I am fairly new to the world of compilation and MLIR and I confess a little overwhelmed by the breadth of it.
I am working on a novel accelerator architecture mainly targeting deep learning workloads and I am trying to figure out how much work can be done at the compilation stage.
The accelerator would comprise a few computing components with a different set of operations each with their own properties (different latency costs, some could introduce numerical errors, maybe some have SIMD support while others not, etc).
The set of operations between the computing components are different, although the intersection is non-null.
So optimising a program for this kind of hardware requires to take into account all the costs, memory movements and so on.
Is it something that MLIR can help me solve?
Has there been any similar work done?
What resources should I look into?
MLIR provides infrastructure to help someone build a compiler for many architectures.

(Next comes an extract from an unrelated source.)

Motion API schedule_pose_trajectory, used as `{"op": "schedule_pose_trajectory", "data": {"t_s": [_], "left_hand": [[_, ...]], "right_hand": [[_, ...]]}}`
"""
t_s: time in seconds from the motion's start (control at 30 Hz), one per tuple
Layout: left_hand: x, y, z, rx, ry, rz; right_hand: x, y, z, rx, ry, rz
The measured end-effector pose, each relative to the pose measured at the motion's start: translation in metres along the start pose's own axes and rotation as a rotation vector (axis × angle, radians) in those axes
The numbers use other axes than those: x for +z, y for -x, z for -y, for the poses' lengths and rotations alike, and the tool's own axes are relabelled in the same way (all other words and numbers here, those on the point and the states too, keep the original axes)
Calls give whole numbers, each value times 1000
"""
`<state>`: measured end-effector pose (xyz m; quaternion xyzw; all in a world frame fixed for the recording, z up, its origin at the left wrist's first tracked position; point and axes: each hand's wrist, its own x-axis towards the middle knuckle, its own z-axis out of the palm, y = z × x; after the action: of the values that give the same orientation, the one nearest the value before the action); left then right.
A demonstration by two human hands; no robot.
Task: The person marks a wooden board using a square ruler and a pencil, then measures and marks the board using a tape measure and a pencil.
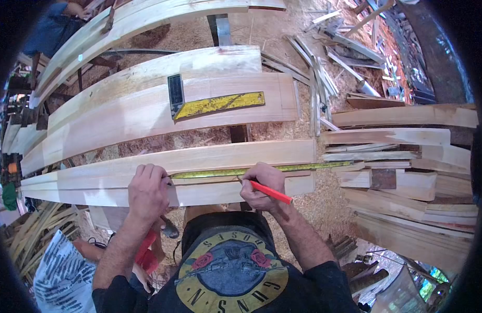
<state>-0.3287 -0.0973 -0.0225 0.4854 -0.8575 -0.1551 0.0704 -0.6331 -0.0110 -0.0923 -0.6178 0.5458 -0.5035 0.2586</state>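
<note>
A yellow tape measure [209, 173] stretches along a long pale board [209, 155], its free end lying past the board's right end. My left hand [149, 189] is closed around the tape's left end, and its fingers hide whatever case is there. In my right hand [263, 185] is a red pencil [272, 192], its tip down near the tape's lower edge and the fingers over the blade. A narrower board [209, 194] lies along the near side under my hands. Beyond, a try square [220, 105] with a rusty yellow blade rests on a wide plank [131, 122].
More long boards [147, 23] lie at the back. Stacked offcuts [408, 182] fill the right side. Thin wood strips [314, 78] are scattered behind them. Sawdust [324, 188] covers the ground. Another person [58, 26] is at the upper left; a further person [69, 276] is at the lower left.
</note>
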Motion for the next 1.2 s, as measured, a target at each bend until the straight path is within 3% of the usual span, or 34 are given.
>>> {"op": "schedule_pose_trajectory", "data": {"t_s": [1.2], "left_hand": [[1, 1, -1, -6, -7, -7]], "right_hand": [[1, -5, 2, -89, 30, -16]]}}
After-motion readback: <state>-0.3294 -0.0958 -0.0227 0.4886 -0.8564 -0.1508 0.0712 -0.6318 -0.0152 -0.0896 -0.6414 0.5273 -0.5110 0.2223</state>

And for some more mainstream targets (CPUs and GPUs of various types), it has quite a bit more provided directly. I am aware of multiple users of MLIR who have built compilers for various accelerators, and ime, many such accelerators share characteristics like you describe. However, the bespoke and proprietary nature of these accelerators tends to keep them from generalizing or being developed in the open like their CPU and GPU counterparts. As such, there can be little to see publicly. While these designs and the corresponding compilers can be simple, they are often not – and building a good compiler for such an architecture can be a large amount of work no matter which tools your are using, mlir included.
If looking to start somewhere at the high level, I’d recommend looking at torch-mlir or TOSA (and the corresponding support in TFLite to get models in this form). At the lower level, a compiler toolkit for ml devices like IREE provides pluggable backends and higher level infra for building such compilers (but no public examples exist four such parts). The space is pretty large
Since you are in the exploratory phase, it might be interesting to check out CIRCT’s scheduling infrastructure. CIRCT uses MLIR to provide tools for EDA–not for targeting novel hardware, but for designing it in the first place.

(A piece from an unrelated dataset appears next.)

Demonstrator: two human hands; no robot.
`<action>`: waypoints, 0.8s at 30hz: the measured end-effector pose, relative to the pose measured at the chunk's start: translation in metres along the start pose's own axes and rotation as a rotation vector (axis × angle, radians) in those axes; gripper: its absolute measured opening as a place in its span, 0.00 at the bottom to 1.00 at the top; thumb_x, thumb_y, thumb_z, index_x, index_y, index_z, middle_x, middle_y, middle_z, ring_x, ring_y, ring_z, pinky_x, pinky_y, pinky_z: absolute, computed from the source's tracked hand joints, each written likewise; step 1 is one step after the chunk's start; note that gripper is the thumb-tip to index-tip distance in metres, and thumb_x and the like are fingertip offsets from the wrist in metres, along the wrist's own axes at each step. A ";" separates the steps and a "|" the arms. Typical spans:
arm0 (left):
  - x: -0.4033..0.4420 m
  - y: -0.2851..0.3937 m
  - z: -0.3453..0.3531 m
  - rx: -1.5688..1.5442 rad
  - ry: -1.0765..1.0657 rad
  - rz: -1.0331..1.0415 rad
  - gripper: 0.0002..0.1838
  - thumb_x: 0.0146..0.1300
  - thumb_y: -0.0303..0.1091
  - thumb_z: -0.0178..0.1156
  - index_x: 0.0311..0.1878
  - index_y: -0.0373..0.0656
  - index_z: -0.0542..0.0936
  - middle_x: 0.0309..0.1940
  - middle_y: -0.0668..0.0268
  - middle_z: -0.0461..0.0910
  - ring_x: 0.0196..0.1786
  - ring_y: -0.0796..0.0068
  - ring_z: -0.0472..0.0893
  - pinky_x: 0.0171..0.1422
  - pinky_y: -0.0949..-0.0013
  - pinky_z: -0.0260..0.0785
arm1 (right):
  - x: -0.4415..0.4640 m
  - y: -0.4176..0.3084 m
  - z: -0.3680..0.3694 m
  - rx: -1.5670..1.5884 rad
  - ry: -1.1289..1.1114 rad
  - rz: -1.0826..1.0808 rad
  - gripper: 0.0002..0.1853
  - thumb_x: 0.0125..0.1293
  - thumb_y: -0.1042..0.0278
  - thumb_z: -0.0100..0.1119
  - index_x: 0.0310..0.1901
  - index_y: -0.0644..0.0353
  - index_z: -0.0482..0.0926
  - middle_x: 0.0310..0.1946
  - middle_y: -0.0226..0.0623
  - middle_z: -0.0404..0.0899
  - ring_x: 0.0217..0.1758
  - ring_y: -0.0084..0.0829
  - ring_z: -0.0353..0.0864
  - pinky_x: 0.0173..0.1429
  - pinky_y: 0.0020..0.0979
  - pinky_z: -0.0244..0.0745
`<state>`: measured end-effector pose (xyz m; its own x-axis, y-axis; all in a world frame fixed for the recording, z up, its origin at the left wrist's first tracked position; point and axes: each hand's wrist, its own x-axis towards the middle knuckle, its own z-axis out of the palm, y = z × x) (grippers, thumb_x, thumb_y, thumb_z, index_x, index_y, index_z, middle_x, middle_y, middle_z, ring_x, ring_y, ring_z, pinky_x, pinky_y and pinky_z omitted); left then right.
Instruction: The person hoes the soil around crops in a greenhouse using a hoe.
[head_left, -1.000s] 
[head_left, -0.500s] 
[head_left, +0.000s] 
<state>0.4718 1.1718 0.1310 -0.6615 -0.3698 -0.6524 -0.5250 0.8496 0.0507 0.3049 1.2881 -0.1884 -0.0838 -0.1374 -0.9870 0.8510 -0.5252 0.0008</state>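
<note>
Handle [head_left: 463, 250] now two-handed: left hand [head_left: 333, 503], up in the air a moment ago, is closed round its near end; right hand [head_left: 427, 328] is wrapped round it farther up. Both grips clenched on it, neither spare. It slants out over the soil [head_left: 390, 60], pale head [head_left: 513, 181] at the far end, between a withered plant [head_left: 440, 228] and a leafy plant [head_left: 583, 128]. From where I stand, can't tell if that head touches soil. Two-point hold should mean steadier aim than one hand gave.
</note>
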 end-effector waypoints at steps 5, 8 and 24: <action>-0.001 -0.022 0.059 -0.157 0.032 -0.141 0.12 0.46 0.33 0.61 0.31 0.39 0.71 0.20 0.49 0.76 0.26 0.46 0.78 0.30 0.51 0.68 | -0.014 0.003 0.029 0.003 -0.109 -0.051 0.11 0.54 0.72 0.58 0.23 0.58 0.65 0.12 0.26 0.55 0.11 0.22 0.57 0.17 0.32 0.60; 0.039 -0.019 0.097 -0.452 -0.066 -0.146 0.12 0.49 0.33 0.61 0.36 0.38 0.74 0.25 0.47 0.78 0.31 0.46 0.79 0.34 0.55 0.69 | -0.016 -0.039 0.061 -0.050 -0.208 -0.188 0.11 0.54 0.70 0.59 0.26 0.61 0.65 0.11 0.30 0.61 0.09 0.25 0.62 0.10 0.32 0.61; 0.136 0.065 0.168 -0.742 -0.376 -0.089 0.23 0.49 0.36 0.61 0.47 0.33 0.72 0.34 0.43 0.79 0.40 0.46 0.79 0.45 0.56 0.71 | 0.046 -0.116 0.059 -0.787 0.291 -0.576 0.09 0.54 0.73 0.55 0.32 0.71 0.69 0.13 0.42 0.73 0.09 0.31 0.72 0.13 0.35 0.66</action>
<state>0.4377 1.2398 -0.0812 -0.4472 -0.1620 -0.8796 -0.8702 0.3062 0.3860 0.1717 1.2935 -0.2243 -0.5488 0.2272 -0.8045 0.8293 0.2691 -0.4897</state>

One task that comes up in some hardware design flows (often using HLS), is to “schedule” computation into hardware components. This needs to take into account similar concerns as you mentioned, such as components that provide different but potentially overlapping operations, components with different latencies, respecting memory access dependences, etc.
It’s not much more than a proof of concept, but in CIRCT we have one example of scheduling computations from the Affine dialect into a set of provided hardware operator types. That pass and the analyses it uses might be useful: both to show what kind of information the Affine dialect provides, as well as how to use such information to construct a scheduling problem in CIRCT.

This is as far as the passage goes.